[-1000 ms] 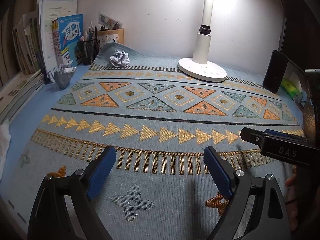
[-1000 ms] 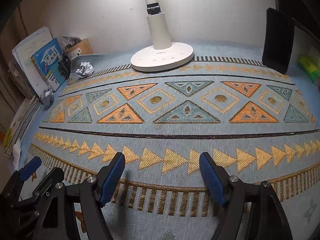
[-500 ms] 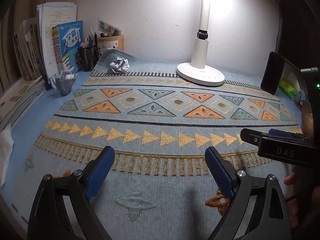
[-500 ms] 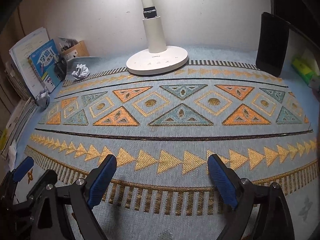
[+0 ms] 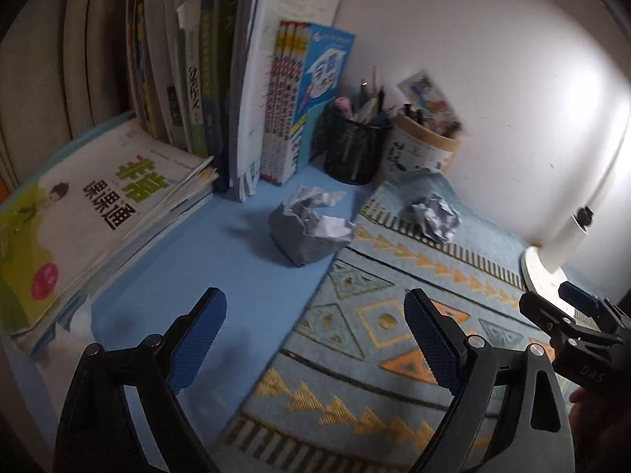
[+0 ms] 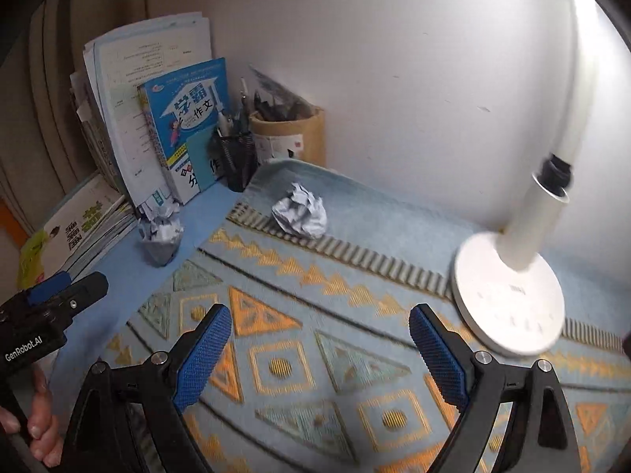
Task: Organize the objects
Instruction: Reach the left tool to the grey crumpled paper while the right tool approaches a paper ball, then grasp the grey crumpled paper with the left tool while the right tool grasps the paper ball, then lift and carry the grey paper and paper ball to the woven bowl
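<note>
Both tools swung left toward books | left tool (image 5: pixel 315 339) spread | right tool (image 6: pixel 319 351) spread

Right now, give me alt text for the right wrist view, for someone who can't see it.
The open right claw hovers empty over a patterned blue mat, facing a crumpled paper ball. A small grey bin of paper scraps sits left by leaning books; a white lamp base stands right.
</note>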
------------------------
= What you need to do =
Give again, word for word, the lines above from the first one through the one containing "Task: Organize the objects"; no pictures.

= Finished exercise =
[-1000 ms] 
[-1000 ms] 
[-500 ms] 
[-500 ms] 
[+0 ms] 
[+0 ms] 
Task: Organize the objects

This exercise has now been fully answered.